EXERCISE DETAILS
Give again, word for word, every line in the entries below from the line with "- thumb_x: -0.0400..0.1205" up to and including the line with "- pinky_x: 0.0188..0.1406", and no other line.

::: RECORDS SUPPLIED :::

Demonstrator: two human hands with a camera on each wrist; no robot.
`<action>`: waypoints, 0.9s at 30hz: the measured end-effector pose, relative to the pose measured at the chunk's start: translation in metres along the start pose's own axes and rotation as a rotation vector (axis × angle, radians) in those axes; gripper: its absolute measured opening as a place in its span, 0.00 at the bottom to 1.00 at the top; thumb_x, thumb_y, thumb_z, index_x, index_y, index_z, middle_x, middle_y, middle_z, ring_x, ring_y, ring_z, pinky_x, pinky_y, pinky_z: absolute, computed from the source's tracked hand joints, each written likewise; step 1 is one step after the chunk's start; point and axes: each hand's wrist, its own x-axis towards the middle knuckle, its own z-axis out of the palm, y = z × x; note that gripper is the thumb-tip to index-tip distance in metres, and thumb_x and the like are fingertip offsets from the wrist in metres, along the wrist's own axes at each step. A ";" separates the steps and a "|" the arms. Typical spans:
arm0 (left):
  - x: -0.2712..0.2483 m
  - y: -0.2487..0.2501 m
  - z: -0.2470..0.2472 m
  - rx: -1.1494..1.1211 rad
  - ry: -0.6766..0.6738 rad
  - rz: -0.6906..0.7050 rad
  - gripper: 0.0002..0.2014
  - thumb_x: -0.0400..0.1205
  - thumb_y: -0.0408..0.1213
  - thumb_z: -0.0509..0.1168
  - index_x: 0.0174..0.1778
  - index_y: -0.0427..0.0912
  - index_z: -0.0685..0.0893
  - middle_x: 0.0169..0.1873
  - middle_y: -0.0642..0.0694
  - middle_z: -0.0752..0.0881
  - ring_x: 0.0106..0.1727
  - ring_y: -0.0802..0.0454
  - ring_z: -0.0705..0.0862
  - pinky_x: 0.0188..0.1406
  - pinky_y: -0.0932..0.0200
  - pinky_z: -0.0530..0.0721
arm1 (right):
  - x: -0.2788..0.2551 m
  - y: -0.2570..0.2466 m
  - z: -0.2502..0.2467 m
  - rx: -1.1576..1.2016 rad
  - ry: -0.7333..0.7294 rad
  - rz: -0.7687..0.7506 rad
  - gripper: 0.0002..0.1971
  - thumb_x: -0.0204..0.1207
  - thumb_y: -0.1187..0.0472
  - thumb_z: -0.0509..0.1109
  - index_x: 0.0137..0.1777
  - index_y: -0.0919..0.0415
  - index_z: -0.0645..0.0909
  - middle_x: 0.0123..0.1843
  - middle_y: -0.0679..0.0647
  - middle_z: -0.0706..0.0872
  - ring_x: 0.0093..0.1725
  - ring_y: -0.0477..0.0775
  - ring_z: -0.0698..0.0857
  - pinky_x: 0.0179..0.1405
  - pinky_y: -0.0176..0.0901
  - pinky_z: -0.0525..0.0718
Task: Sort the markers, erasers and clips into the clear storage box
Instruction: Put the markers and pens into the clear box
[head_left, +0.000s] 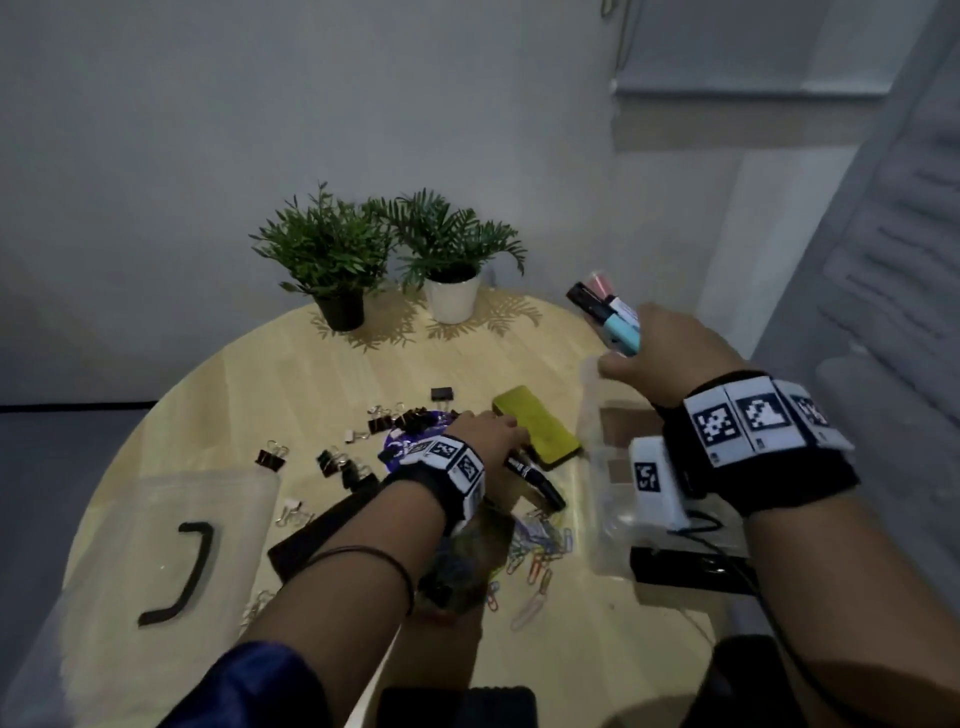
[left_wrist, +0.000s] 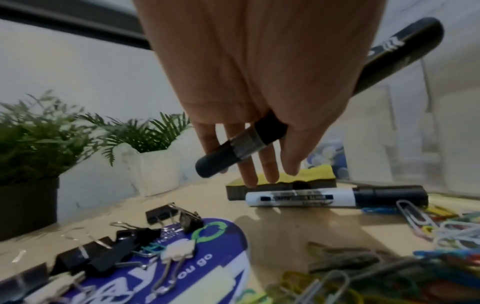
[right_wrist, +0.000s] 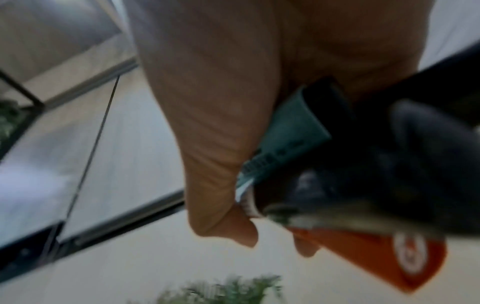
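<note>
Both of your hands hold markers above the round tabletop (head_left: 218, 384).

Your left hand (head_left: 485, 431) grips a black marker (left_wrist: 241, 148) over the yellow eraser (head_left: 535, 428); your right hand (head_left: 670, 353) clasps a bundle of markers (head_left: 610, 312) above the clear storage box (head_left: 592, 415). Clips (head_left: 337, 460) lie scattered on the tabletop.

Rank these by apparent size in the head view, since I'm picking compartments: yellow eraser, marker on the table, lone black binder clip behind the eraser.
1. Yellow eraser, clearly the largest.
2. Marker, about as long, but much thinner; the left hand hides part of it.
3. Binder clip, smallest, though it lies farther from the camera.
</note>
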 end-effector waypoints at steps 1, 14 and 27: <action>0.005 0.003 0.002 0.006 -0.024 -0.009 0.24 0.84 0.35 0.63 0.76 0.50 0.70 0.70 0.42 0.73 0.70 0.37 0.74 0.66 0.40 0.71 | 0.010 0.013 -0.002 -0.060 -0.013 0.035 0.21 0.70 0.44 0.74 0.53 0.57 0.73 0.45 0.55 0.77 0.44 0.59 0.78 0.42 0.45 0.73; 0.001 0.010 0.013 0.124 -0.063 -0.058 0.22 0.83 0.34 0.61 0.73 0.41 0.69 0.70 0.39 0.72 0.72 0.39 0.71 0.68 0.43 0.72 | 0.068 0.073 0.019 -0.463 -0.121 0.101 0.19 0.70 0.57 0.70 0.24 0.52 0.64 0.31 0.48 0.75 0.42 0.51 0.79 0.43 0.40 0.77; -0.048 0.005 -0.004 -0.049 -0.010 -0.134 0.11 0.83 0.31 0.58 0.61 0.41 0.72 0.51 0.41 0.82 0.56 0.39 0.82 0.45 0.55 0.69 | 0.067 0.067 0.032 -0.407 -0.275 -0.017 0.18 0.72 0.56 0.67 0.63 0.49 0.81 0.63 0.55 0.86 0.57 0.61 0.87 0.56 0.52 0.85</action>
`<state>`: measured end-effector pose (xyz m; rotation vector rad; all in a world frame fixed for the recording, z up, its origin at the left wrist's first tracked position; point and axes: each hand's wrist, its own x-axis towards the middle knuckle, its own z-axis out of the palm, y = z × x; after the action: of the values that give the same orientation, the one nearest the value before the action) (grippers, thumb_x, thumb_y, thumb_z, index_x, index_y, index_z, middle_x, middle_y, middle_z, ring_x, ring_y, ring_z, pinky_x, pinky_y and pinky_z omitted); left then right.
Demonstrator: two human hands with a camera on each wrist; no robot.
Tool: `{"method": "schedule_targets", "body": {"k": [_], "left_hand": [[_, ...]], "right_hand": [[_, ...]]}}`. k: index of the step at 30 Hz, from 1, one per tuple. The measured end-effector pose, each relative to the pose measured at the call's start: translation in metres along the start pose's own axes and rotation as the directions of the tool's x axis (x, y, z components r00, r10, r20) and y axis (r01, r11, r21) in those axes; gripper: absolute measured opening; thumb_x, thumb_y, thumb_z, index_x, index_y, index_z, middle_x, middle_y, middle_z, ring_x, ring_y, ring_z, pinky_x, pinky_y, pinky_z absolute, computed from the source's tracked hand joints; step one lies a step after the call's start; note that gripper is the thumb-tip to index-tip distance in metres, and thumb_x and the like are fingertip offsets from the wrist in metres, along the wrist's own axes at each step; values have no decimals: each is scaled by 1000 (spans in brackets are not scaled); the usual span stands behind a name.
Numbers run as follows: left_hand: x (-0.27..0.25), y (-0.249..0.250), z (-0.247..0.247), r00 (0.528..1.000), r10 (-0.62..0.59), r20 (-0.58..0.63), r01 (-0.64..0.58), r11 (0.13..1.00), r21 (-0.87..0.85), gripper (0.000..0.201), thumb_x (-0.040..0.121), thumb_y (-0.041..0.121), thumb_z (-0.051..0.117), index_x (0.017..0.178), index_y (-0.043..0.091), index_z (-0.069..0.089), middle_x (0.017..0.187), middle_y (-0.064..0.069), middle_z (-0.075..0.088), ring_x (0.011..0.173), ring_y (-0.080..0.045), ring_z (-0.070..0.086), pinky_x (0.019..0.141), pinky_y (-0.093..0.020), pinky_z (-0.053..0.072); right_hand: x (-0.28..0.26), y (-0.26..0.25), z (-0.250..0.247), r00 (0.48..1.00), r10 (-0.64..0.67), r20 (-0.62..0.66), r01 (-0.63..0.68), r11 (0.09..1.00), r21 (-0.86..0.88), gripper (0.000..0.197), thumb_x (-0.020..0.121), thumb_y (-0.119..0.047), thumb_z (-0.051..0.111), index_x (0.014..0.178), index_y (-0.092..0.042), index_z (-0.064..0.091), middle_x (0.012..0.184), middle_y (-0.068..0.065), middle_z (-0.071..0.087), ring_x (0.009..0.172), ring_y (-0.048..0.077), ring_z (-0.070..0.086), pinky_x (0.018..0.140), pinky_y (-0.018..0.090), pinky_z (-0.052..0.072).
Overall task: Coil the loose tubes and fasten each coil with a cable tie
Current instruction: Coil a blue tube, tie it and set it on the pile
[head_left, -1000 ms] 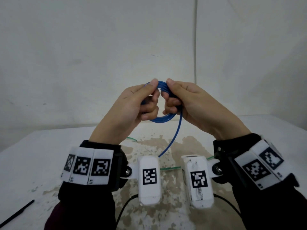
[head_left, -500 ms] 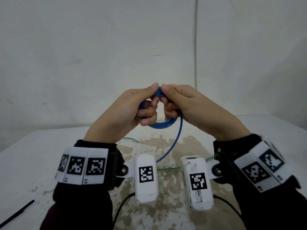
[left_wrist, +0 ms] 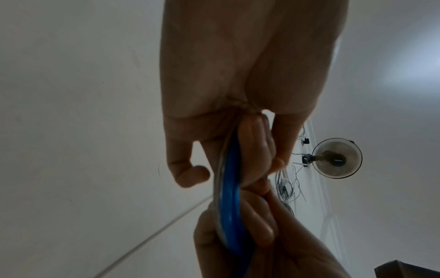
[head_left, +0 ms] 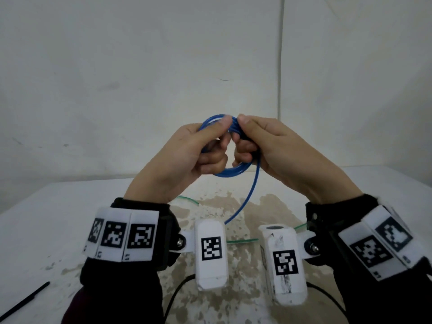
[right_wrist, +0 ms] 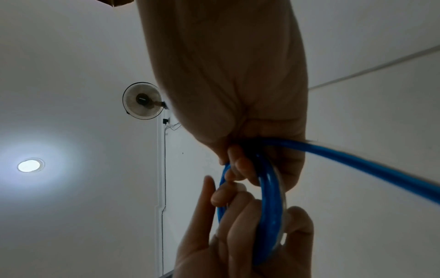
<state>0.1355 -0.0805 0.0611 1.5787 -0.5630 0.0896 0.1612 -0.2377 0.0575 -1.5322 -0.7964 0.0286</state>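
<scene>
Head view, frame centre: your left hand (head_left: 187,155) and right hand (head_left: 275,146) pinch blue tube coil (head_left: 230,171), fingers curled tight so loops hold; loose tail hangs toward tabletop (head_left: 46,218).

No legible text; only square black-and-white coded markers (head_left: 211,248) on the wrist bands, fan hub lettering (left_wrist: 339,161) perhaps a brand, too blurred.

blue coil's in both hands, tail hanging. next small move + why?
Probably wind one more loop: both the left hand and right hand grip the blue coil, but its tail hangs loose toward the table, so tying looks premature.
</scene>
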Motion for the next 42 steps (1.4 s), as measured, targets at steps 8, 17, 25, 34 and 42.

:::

RESPONSE TO THIS EXERCISE
  - thumb_x: -0.0400..0.1205
  - thumb_y: -0.0408..0.1213
  - thumb_z: -0.0509..0.1168
  - index_x: 0.0174..0.1778
  - index_y: -0.0427..0.0912
  - index_z: -0.0685..0.0893
  - middle_x: 0.0169..0.1873
  - middle_y: -0.0642..0.0694
  - middle_z: -0.0752..0.0881
  - ring_x: 0.0106..0.1727
  - ring_y: -0.0802..0.0454
  - ring_z: -0.0705..0.0862
  - pinky_x: 0.0188..0.1406

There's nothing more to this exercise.